### Task goal
Both the line below containing "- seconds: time" and the line containing "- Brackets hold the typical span", along with every line between them, should be repeated exactly; no other line belongs in the answer.

### Source material
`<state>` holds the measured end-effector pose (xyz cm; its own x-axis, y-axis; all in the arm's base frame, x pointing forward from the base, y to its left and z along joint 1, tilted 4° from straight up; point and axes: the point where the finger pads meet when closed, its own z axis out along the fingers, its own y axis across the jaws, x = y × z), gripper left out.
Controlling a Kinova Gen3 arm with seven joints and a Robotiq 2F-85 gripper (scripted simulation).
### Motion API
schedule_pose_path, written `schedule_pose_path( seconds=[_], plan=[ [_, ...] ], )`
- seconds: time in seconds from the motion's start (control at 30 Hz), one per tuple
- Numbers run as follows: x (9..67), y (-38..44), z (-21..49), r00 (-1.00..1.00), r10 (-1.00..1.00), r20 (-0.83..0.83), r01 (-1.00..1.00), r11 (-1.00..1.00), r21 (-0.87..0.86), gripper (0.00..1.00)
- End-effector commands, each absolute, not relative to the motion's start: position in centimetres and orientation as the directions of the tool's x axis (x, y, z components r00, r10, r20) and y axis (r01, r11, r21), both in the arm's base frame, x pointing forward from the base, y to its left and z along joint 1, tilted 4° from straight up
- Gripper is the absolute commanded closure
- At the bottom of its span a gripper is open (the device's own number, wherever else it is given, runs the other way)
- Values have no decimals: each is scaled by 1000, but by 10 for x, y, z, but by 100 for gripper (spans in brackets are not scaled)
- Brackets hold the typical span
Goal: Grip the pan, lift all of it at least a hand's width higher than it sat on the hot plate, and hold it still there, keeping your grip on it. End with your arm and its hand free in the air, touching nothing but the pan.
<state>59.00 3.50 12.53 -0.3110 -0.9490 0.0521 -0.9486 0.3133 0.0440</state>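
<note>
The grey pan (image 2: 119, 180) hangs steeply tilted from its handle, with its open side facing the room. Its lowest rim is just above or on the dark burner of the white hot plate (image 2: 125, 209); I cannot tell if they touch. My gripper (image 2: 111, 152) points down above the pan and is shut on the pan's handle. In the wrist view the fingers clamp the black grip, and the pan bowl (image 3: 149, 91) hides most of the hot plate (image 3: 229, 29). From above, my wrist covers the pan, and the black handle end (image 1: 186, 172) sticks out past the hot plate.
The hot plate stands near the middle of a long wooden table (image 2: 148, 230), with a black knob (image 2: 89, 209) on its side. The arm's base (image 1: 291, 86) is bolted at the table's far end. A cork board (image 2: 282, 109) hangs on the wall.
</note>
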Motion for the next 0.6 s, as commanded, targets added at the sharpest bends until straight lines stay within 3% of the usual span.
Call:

### Written answer
- seconds: time in seconds from the motion's start (control at 30 Hz), one per tuple
- Numbers run as follows: x (9..67), y (-38..44), z (-21..49), r00 (-1.00..1.00), r10 (-1.00..1.00), r20 (-0.83..0.83), r01 (-1.00..1.00), r11 (-1.00..1.00), r21 (-0.87..0.86), gripper (0.00..1.00)
- End-effector commands, each absolute, not relative to the motion's start: position in centimetres and orientation as the directions of the tool's x axis (x, y, z components r00, r10, r20) and y axis (r01, r11, r21), both in the arm's base frame, x pointing forward from the base, y to its left and z along joint 1, tilted 4° from straight up
- Gripper is the absolute commanded closure
- At the bottom of its span a gripper is open (the device's own number, wherever else it is given, runs the other way)
- Values have no decimals: each is scaled by 1000, but by 10 for x, y, z, but by 100 for gripper (spans in brackets are not scaled)
- Brackets hold the typical span

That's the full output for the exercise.